And it places the blame squarely on Saddam Hussein. "Iraq's medical supply shortages are the result of the central government's stockpiling, selective distribution, and exploitation of domestic and international relief medical resources." It adds: "Resumption of public health programs . . . depends completely on the Iraqi government."

As these documents illustrate, the United States knew sanctions had the capacity to devastate the water treatment system of Iraq. It knew what the consequences would be: increased outbreaks of disease and high rates of child mortality. And it was more concerned about the public relations nightmare for Washington than the actual nightmare that the sanctions created for innocent Iraqis.

The Geneva Convention is absolutely clear. In a 1979 protocol relating to the "protection of victims of international armed conflicts," Article 54, it states: "It is prohibited to attack, destroy, remove, or render useless objects indispensable to the survival of the civilian population, such as foodstuffs, crops, livestock, drinking water installations and supplies, and irrigation works, for the specific purpose of denying them for their sustenance value to the civilian population or to the adverse Party, whatever the motive, whether in order to starve out civilians, to cause them to move away, or for any other motive."

But that is precisely what the U.S. government did, with malice aforethought. It "destroyed, removed, or rendered useless" Iraq's "drinking water installations and supplies." The sanctions, imposed for a decade largely at the insistence of the United States, constitute a violation of the Geneva Convention. They amount to a systematic effort to, in the DIA's own words, "fully degrade" Iraq's water sources.

At a House hearing on June 7, Representative Cynthia McKinney, Democrat of Georgia, referred to the document "Iraq Water Treatment Vulnerabilities" and said: "Attacking the Iraqi public drinking water supply flagrantly targets civilians and is a violation of the Geneva Convention and of the fundamental laws of civilized nations."

Over the last decade, Washington extended the toll by continuing to withhold approval for Iraq to import the few chemicals and items of equipment it needed in order to clean up its water supply.

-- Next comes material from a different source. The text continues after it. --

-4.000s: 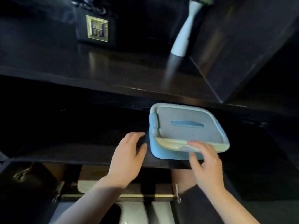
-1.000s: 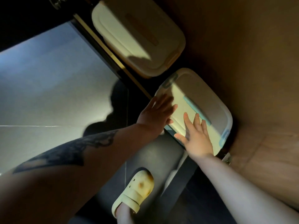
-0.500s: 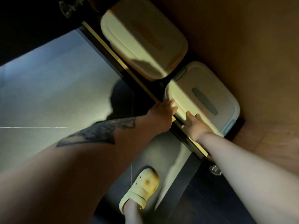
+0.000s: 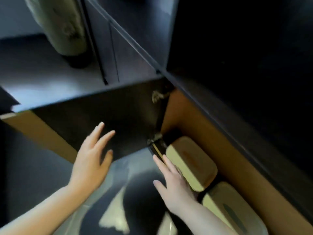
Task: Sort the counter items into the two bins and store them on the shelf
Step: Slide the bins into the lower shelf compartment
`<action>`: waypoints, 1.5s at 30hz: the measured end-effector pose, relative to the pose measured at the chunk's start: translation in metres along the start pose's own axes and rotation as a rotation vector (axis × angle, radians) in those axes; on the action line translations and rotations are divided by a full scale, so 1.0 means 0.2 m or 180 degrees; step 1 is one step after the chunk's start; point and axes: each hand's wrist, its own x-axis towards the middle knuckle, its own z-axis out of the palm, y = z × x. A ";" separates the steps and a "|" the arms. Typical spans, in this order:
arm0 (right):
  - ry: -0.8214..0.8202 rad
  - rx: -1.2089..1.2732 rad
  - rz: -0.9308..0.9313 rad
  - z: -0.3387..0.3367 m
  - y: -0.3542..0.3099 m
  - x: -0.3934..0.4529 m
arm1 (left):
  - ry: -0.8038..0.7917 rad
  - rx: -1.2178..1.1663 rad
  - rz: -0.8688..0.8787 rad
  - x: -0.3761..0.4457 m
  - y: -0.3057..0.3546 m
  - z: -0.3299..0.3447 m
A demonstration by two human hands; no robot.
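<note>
Two lidded bins sat side by side inside the low cupboard (image 4: 225,150): one with an orange handle (image 4: 191,163), and one with a blue handle (image 4: 235,212) nearer you. Your right hand (image 4: 174,182) had straight fingers lying along the front edge of the orange-handled bin. Your left hand (image 4: 91,160) was spread flat, holding nothing, by the open dark door (image 4: 94,119). Your hands were well apart, with bare floor (image 4: 128,200) between them.

Two lidded bins sit side by side inside the cabinet shelf: an orange-handled bin (image 4: 191,162) and a grey-handled bin (image 4: 232,211).
</note>
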 end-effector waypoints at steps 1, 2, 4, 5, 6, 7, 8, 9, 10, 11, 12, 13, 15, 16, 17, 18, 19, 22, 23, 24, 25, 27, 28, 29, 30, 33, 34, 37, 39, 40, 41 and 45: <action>0.0059 -0.0057 -0.0219 -0.07 -0.17 0.04 | 0.0323 0.0076 -0.0057 0.07 -0.05 -0.19; 0.0149 -0.0137 -0.0410 -0.13 -0.33 0.09 | 0.0626 0.0155 -0.0128 0.14 -0.11 -0.36; 0.0407 -0.0300 -0.0709 -0.24 -0.62 0.19 | 0.1036 0.0295 -0.0393 0.25 -0.23 -0.62; 0.0562 -0.0361 -0.0820 -0.27 -0.75 0.25 | 0.1106 0.0382 -0.0544 0.29 -0.30 -0.71; 0.0702 -0.0412 -0.0908 -0.29 -0.87 0.30 | 0.1092 0.0471 -0.0687 0.33 -0.36 -0.78; 0.0792 -0.0457 -0.0961 -0.30 -0.98 0.36 | 0.0989 0.0532 -0.0842 0.36 -0.43 -0.82; 0.0826 -0.0505 -0.0988 -0.28 -1.08 0.41 | 0.0812 0.0541 -0.1008 0.37 -0.50 -0.84; 0.0801 -0.0585 -0.1015 -0.24 -1.16 0.47 | 0.0584 0.0495 -0.1149 0.37 -0.56 -0.83; 0.0718 -0.0712 -0.1038 -0.19 -1.22 0.53 | 0.0336 0.0391 -0.1250 0.35 -0.61 -0.81; 0.0599 -0.0889 -0.1055 -0.15 -1.27 0.58 | 0.0176 0.0244 -0.1299 0.32 -0.65 -0.77; 0.0463 -0.1088 -0.1050 -0.11 -1.31 0.64 | 0.0147 0.0101 -0.1297 0.28 -0.66 -0.74; 0.0323 -0.1252 -0.0999 -0.07 -1.33 0.69 | 0.0238 0.0010 -0.1265 0.24 -0.66 -0.70; 0.0117 -0.1307 -0.0794 -0.01 -1.34 0.77 | 0.0566 -0.0051 -0.1231 0.18 -0.62 -0.66; 0.0125 -0.1195 -0.0698 0.03 -1.33 0.78 | 0.0685 -0.0114 -0.1239 0.14 -0.60 -0.65; 0.0234 -0.1049 -0.0657 0.07 -1.30 0.76 | 0.0741 -0.0219 -0.1235 0.11 -0.57 -0.65; 0.0407 -0.0932 -0.0674 0.11 -1.27 0.72 | 0.0717 -0.0329 -0.1221 0.06 -0.54 -0.65; 0.0568 -0.0865 -0.0722 0.14 -1.24 0.67 | 0.0634 -0.0429 -0.1199 0.00 -0.51 -0.65; 0.0476 -0.0641 -0.0828 0.12 -1.11 0.48 | 0.0153 -0.0944 -0.1390 -0.19 -0.36 -0.65; 0.0306 -0.0556 -0.0837 0.08 -1.05 0.41 | -0.0077 -0.1224 -0.1517 -0.25 -0.30 -0.64; 0.0131 -0.0525 -0.0869 0.02 -1.00 0.34 | -0.0329 -0.1543 -0.1610 -0.30 -0.22 -0.63; -0.0031 -0.0545 -0.0911 -0.03 -0.93 0.27 | -0.0581 -0.1867 -0.1673 -0.35 -0.14 -0.60; -0.0284 -0.0701 -0.0976 -0.14 -0.80 0.13 | -0.0991 -0.2432 -0.1828 -0.43 0.04 -0.51; -0.0343 -0.0807 -0.0960 -0.19 -0.74 0.06 | -0.1183 -0.2580 -0.1900 -0.47 0.13 -0.46; -0.0360 -0.0938 -0.0921 -0.23 -0.66 -0.01 | -0.1343 -0.2640 -0.1935 -0.49 0.23 -0.39; -0.0348 -0.1093 -0.0881 -0.27 -0.58 -0.08 | -0.1473 -0.2656 -0.1954 -0.50 0.33 -0.32; -0.0111 -0.1554 -0.0759 -0.37 -0.35 -0.26 | -0.1914 -0.2796 -0.2025 -0.46 0.64 -0.13; -0.0004 -0.1620 -0.0690 -0.40 -0.28 -0.31 | -0.2053 -0.2804 -0.1997 -0.43 0.74 -0.08; 0.0306 -0.1510 -0.0286 -0.47 -0.11 -0.41 | -0.2243 -0.2411 -0.1573 -0.36 0.96 0.07; 0.0454 -0.1284 0.0004 -0.49 -0.04 -0.46 | -0.2294 -0.2240 -0.1515 -0.33 1.05 0.15; 0.0556 -0.1108 0.0136 -0.48 -0.02 -0.48 | -0.2284 -0.2181 -0.1523 -0.32 1.08 0.19; 0.0728 -0.0873 0.0282 -0.48 -0.01 -0.51 | -0.2246 -0.2107 -0.1535 -0.31 1.11 0.22; 0.1771 0.0123 0.0963 -0.42 -0.01 -0.72 | -0.2014 -0.2139 -0.1827 -0.28 1.23 0.34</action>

Last summer, Representative Tony Hall, Democrat of Ohio, wrote to then-Secretary of State Madeleine Albright "about the profound effects of the increasing deterioration of Iraq's water supply and sanitation systems on its children's health." Hall wrote, "The prime killer of children under five years of age--diarrheal diseases--has reached epidemic proportions, and they now strike four times more often than they did in 1990. . . . Holds on contracts for the water and sanitation sector are a prime reason for the increases in sickness and death. Of the eighteen contracts, all but one hold was placed by the U.S. government. The contracts are for purification chemicals, chlorinators, chemical dosing pumps, water tankers, and other equipment. . . . I urge you to weigh your decision against the disease and death that are the unavoidable result of not having safe drinking water and minimum levels of sanitation."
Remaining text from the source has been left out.